* _TASK TO CARRY OUT_: Copy every line of the data that contains the string "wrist".

* _DATA EXCERPT_:
════════

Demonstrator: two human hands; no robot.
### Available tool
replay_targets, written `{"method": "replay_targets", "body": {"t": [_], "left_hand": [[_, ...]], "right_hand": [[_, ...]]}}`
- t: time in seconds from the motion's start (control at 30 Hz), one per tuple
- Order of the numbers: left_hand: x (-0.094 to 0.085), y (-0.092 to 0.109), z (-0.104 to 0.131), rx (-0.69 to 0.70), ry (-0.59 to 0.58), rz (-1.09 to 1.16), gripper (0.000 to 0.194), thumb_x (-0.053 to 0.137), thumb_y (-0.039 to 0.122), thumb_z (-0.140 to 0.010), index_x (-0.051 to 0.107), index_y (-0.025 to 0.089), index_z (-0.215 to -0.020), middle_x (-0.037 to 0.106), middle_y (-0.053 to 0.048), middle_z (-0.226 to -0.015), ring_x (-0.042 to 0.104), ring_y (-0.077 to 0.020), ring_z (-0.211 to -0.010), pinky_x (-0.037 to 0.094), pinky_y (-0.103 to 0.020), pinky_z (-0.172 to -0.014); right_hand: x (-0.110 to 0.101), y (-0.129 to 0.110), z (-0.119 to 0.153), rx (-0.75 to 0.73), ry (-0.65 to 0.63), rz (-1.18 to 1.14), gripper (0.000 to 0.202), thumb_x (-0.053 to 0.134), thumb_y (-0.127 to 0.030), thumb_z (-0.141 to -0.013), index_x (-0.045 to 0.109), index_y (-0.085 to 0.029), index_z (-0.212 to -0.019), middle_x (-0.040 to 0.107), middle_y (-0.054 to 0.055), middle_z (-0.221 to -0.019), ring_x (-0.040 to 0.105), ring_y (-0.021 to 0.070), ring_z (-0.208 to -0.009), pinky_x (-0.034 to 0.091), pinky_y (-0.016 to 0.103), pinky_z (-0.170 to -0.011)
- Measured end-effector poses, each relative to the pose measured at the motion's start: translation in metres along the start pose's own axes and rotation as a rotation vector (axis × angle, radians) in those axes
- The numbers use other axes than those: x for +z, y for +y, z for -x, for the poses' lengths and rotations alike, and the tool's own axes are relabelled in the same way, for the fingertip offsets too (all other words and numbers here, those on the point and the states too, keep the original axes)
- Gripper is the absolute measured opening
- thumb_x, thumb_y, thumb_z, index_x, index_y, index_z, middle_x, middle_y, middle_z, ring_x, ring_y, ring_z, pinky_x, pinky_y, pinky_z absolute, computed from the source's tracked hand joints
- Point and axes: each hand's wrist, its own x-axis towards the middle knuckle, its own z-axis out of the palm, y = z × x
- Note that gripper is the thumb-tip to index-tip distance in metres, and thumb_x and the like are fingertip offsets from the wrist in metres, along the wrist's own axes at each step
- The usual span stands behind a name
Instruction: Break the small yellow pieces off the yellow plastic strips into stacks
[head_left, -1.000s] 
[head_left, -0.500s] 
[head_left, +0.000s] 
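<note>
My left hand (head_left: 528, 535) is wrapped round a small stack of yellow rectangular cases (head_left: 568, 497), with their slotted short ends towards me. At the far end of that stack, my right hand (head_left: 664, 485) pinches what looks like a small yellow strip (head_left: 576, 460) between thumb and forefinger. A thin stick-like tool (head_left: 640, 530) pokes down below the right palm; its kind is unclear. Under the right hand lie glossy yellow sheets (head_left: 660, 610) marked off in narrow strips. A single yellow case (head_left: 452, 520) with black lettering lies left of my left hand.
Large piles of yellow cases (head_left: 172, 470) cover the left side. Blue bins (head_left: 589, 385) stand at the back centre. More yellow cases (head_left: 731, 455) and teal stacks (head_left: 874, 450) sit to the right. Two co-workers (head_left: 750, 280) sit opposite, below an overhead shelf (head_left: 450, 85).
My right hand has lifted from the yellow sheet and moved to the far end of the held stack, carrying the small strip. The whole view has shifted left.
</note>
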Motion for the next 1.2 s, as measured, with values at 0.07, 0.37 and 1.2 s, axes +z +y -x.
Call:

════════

* _EXERCISE RESPONSE_:
- Point and axes: each hand's wrist, its own x-axis towards the middle knuckle, its own z-axis out of the palm, y = z × x
- Note that gripper is the thumb-tip to index-tip distance in metres, and thumb_x and the like are fingertip offsets from the wrist in metres, along the wrist's own axes at each step

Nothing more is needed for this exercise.